8:15?? Rank amateur... :-) I have my first Diet Coke of the day at 7 with breakfast... probably do a six pack of the half liter bottles on a weekday, maybe more on the weekends. I don't drink coffee or tea, and I do my 3 bottles of water.

It's better than smoking or drugs, right? :-)

LOVE my yarn! Now I have two kids fighting over who gets the next pair of (orange) socks.

Galad said...

Tama logic makes sense to me, which is why my recycle bin looks like yours :-)

Stephanie said...

My bugaboo is Diet Coke. I go through periods where I don't buy any to keep at home... but then I start stopping by 7-11 for a Super Big Gulp every other day. And on the non-Big Gulp days? I eat lunch at places with free refills. Because *that's* healthy. (Although? Boston Market isn't that bad and also In-n-Out has the Fast Food Nation stamp o' approval.)

whiterose said...

When I first saw the "suitcase" (24 pack) of Coke, I was all, who are they kidding?? Nobody NEEDS 24 cans of Coke...

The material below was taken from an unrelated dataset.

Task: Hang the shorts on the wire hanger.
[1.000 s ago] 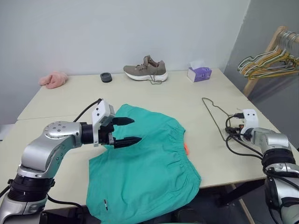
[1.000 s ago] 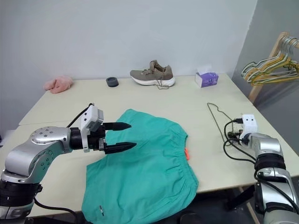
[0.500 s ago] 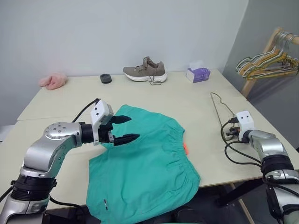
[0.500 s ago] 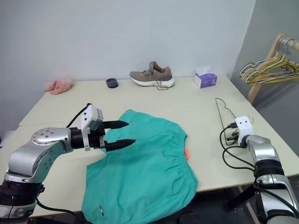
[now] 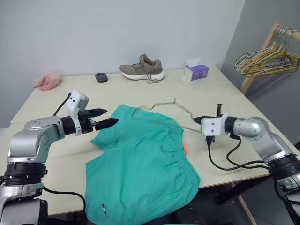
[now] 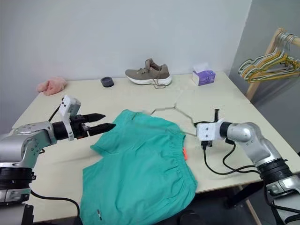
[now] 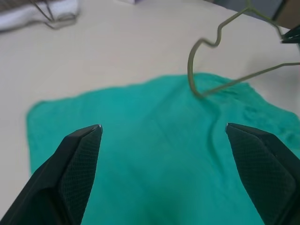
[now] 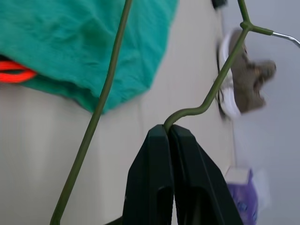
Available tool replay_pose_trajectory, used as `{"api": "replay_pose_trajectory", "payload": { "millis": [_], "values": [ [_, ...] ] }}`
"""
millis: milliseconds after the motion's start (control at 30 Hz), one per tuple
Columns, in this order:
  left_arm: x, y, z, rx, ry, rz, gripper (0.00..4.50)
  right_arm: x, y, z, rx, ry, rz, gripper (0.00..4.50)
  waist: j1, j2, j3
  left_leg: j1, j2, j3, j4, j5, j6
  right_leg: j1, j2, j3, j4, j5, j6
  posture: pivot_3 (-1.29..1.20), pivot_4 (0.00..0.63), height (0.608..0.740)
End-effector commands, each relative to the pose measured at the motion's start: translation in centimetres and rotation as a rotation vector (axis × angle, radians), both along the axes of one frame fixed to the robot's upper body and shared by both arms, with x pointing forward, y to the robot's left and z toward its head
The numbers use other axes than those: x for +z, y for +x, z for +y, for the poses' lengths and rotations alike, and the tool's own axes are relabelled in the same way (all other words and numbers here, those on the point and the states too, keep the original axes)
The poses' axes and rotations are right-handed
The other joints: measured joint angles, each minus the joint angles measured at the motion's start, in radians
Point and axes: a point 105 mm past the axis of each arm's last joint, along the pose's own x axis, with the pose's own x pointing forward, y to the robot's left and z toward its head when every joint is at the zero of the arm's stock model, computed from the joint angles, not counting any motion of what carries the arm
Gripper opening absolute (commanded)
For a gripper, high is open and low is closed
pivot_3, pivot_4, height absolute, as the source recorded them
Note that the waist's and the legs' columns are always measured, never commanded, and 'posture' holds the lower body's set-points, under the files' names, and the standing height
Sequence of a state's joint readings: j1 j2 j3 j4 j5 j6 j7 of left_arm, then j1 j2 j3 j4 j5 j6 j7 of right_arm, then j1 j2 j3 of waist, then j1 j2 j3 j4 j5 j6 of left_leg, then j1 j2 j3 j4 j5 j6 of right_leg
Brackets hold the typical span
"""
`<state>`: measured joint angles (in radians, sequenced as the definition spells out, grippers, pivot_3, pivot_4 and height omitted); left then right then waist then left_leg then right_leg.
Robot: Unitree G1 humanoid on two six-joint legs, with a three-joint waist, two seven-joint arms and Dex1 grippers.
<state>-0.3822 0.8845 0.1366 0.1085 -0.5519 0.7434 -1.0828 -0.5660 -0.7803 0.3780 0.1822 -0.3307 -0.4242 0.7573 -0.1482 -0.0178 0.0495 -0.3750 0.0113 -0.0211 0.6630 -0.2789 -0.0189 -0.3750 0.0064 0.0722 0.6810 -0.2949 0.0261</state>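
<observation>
The right gripper [image 8: 169, 133] has just swung in from the table's right edge with its black fingers pinched tight on a bend of the wire hanger [image 6: 174, 108], which a second ago lay flat on the bare tabletop near that edge. Now the hanger is lifted off the surface and carried toward the middle, blurred in mid-swing, with one wire end over the far edge of the shorts [image 5: 140, 164]. The shorts lie spread flat at the table's [image 5: 56, 154] near-centre, waistband toward three o'clock, the orange tag showing at that side. The left gripper [image 5: 107, 123] has drawn back toward nine o'clock; its fingers stand wide apart and hold nothing, hovering just off the shorts' left corner instead of over the cloth as before. To my eye the pick-up of the hanger is done and the threading is about to start: the left hand looks placed to lift a leg or the waistband so the wire can slide in. The thin wire could twist in that narrow pinch.
</observation>
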Motion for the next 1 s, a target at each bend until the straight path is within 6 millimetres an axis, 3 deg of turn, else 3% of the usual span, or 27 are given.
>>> {"api": "replay_pose_trajectory", "payload": {
  "millis": [33, 167, 400, 533, 867, 933, 1000],
  "values": [
    [-0.5, -2.4, -1.2, -0.15, 0.012, 0.08, 4.44, 2.0, -0.3, 1.9, 0.14, -0.043, -0.127, 0.01, 0.0, 0.0, 0.0, 0.0, 0.0, 0.0, 0.0, 0.0, 0.0, 0.0, 0.0, 0.0, 0.0, 0.0, 0.0, -0.13, 0.0, 0.74],
    [-2.0, -5.1, -2.0, -0.279, 0.047, 0.173, 4.44, 2.9, -0.5, 3.3, 0.219, -0.037, -0.172, 0.01, 0.001, 0.0, 0.0, 0.0, 0.0, -0.001, 0.0, 0.0, 0.0, 0.0, -0.002, -0.001, 0.0, 0.0, -0.001, -0.13, 0.0, 0.74],
    [-2.6, -5.0, -2.7, -0.282, 0.041, 0.16, 4.44, 4.0, -1.3, 4.6, 0.285, 0.018, -0.202, 0.01, 0.008, 0.0, 0.0, 0.001, 0.0, -0.002, 0.001, 0.0, 0.0, 0.002, -0.003, -0.002, 0.001, 0.0, -0.002, -0.13, 0.0, 0.74],
    [-2.3, -5.1, -3.2, -0.298, 0.003, 0.17, 3.36, 3.9, -1.5, 4.7, 0.291, 0.024, -0.202, 0.0, 0.005, -0.001, 0.0, 0.001, 0.0, -0.002, 0.002, 0.0, 0.0, 0.002, -0.003, -0.002, 0.001, 0.0, -0.001, -0.13, 0.0, 0.74],
    [-2.3, -5.7, -4.2, -0.337, -0.006, 0.187, 0.16, 3.0, -2.3, 4.5, 0.284, 0.013, -0.138, 0.0, 0.003, -0.001, 0.0, 0.001, 0.0, -0.002, 0.002, 0.0, 0.0, 0.002, -0.003, -0.002, 0.001, 0.0, -0.002, -0.14, 0.0, 0.74],
    [-2.4, -5.7, -4.2, -0.333, -0.004, 0.19, 0.04, 2.9, -2.5, 4.5, 0.284, 0.013, -0.128, 0.0, 0.003, -0.001, 0.0, 0.001, 0.0, -0.002, 0.002, 0.0, 0.0, 0.002, -0.003, -0.002, 0.001, 0.0, -0.002, -0.14, 0.0, 0.74],
    [-2.5, -5.7, -4.2, -0.329, -0.002, 0.191, 0.0, 2.8, -2.6, 4.3, 0.276, 0.014, -0.113, 0.5, 0.003, -0.001, 0.0, 0.001, 0.0, -0.002, 0.002, 0.0, 0.0, 0.002, -0.003, -0.002, 0.001, 0.0, -0.002, -0.14, 0.0, 0.74]
  ]
}}
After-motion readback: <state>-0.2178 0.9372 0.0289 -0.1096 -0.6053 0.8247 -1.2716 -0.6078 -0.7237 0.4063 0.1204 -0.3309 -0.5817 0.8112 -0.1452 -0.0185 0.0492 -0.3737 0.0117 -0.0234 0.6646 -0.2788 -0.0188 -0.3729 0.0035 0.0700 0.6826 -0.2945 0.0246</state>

But it's cheaper per can, and let's face it. If I can drink a 12 pack in coff-five-coff days, then I can probably deal with a 24 pack.

I also can stop any time I want to...except for the headaches. And the voices. I'd really miss the voices.

Christi said...

We go through a case a week here, minimum. I drink 1 a day (at lunch), DH drinks the rest, plus whatever he has at lunch or from vending machines at work. And that's probably a decent amount, since he usually has two refills when we go out to eat. I believe before we were married, he was taking 2-liters of soda to work, one a day. At least I've got him to buy it by the case and skip the vending machine most of the time.

(And people were surprised when he switched to diet soda and dropped 20 pounds like *that*.) The thing that irritates me irrationally, and I'll admit it's irrational, is that he can drink a can of soda in two or three drinks, and I wonder if he even tastes it at all.

I was pushing the iced tea last year, but with the new medicine he's taking, he can't manage more than half a glass of tea. Bizarre side effect - he's also off the reheated tamales, and just smelling the Banquet chicken fingers makes him turn slightly green.

Now, back in my college days, I was drinking Surge for breakfast every morning. Mostly because the other options were coffee (yech), OJ (heartburn) and milk (hello, lactose intolerant here!). Woke you up in a hurry, though, with all it's radioactive-green sugary goodness. I'm not even sure if they make it anymore, and I doubt I could handle it at 7:30 a.m. these days.

Anonymous said...

Geez! Aren't you people worried about the amount of chemicals and caffeine you are putting into your bodies drinking that much diet soda? Try bubbly water mixed with a sparse amount of pure fruit juice.